RNA extraction and strand-specific reverse transcription quantitative polymerase chain reaction (RT-qPCR)

Total RNAs of the tissue samples were isolated by using TRIzol reagent (Thermo Fisher Scientific, Waltham, MA, USA) in accordance with standard methodology. Exosomes were isolated by using ExoQuick Exosome Precipitation Solution (SBI, Mountain View, CA, USA), and exosomal RNA was extracted by using miRNeasy Mini Kit (Qiagen NV, Venlo, the Netherlands). Total RNAs from the tissue samples or exosomes were denatured at 65°C for 5 min and then reversely transcribed into cDNA with specific primers by using a TaKaRa Reverse Transcription Kit (TaKaRa, Dalian, China). DNase I was applied to treat total RNAs to remove potential chromosomal DNA contamination before reverse transcription. The conditions for reverse transcription were 37°C for 15 min and 85°C for 5 s. Then, qPCRs were performed for expression analysis on 10-fold diluted first-strand cDNA by using Power SYBR Green (TaKaRa). The amplification was performed as follows: 95°C for 30 s, 40 cycles of 95°C for 5 s, and 60°C for 34 s, and melting curve analysis. The expression of individual genes was normalized to the expression of two reference genes, GAPDH and UBC. The primer sequences used were listed in Table 1. The relative expressions of target genes were calculated by using the comparative delta-delta CT method (2−∆∆Ct).

Table 1.

Primer sequences for reverse transcription quantitative polymerase chain reaction

Gene Primer sequence (5′–3′)
SPINT1-AS1
 Reverse transcription TCAAGGTGTCAGCCAGCACT
 Forward GCCCTGGAGGATGAGAG
 Reverse CAGATGCTGTTGGCTAAAGA
SPINT1 mRNA
 Reverse transcription CCGTAACAACCACCATAGGT
 Forward ACCTGTCAGCCCACCCAGTT
 Reverse CCACGCAGTGCCCTTTGTCA
GAPDH
 Forward TGCACCACCAACTGCTTAGC
 Reverse GGCATGGACTGTGGTCATGAG
UBC
 Forward AGTAGTCCCTTCTCGGCGAT
 Reverse GACGATCACAGCGATCCACA

Dual luciferase reporter assay

Luciferase reporter gene vectors were constructed with SPINT1 mRNA 5′UTR sequences or mutant 5′UTR sequences in pGL3 plasmids (RiboBio, Guangzhou, China). The SPINT1-AS1 sequence was subcloned into the pcDNA3.1 vector (RiboBio), and an empty pcDNA3.1 vector was used as a control. SW480 cells were co-transfected with wide-type (or mutant-type) pGL3 plasmid and pcDNA3.1 plasmid containing SPINT1-AS1 sequence (or control pcDNA3 plasmid) by using Lipofectamine 2000 (Thermo Fisher Scientific). The activities of firefly luciferase and Renilla luciferase were measured, and firefly luciferase was standardized to the value of Renilla luciferase.

Statistical analysis

The data were analyzed by using SPSS 17.0 software (SPSS Inc., Chicago, IL, USA).
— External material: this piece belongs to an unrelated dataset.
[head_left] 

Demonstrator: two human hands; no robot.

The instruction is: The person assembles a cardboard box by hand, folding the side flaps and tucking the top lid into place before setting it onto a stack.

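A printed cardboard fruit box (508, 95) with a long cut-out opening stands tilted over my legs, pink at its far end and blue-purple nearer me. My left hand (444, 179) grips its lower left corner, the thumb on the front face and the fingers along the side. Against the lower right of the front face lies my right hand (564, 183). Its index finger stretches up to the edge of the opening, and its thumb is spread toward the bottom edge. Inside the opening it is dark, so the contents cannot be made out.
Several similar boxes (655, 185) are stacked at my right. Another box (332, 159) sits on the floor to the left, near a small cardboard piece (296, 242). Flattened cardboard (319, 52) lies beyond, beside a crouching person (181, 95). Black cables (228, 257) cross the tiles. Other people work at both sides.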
Distribution of the data was determined by the Kolmogorov–Smirnov test. Data are presented as median (interquartile range). Expression differences between groups were analyzed by using Mann–Whitney U-test or Kruskal–Wallis test. Receiver operating characteristic (ROC) curve and area under the ROC curve (AUC) were employed to illustrate the performance of SPINT1-AS1 to discriminate CRC tissues from AN tissues. MedCalc 9.3.9.0 (MedCalc, Mariakerke, Belgium) was used to construct the ROC curve. OS and RFS curves were plotted by using the Kaplan–Meier method with the log-rank test performed to evaluate the statistical difference between the curves. Spearman’s correlation analysis was used to investigate the correlation between the expression of SPINT1-AS1 and SPINT1 mRNA. The hazard ratio (HR) and the 95% confidence interval (95% CI) were calculated by using univariate Cox proportional hazards regression. The final multivariate Cox regression was conducted with all covariates controlled. A P-value of <0.05 was considered statistically significant for all analyses.

Results

Expression of SPINT1-AS1 in CRC tissues

The result of lncRNA microarray analysis suggested that certain NATs were dysregulated in CRC tissues compared with AN tissues. Among these differentially expressed transcripts, SPINT1-AS1 was one of the upregulated NATs demonstrated by human genome-wide lncRNA microarray analysis performed on six pairs of CRC tissues and AN tissues (Figure 1A). By performing strand-specific RT-qPCR on these six pairs of tissues, a consistent result was presented, and the expression level of SPINT1-AS1 was increased in CRC tissues compared with AN tissues (P=0.015, Figure 1B). We further detected SPINT1-AS1 expression in 150 pairs of CRC tissues and AN tissues. As shown in Figure 1C, the expression level of SPINT1-AS1 was significantly upregulated in CRC tissues compared with AN tissues (P<0.001, Figure 1C) and was upregulated more than twofold in 116 of the 150 CRC tissues (Figure 1D). The ROC curve analysis illustrated that the expression level of SPINT1-AS1 was able to distinguish CRC tissues from AN tissues, with an AUC value of 0.865 (95% CI, 0.821–0.902, Figure 1E).

Figure 1.

Figure 1

SPINT1-AS1 was up-regulated in CRC tissues.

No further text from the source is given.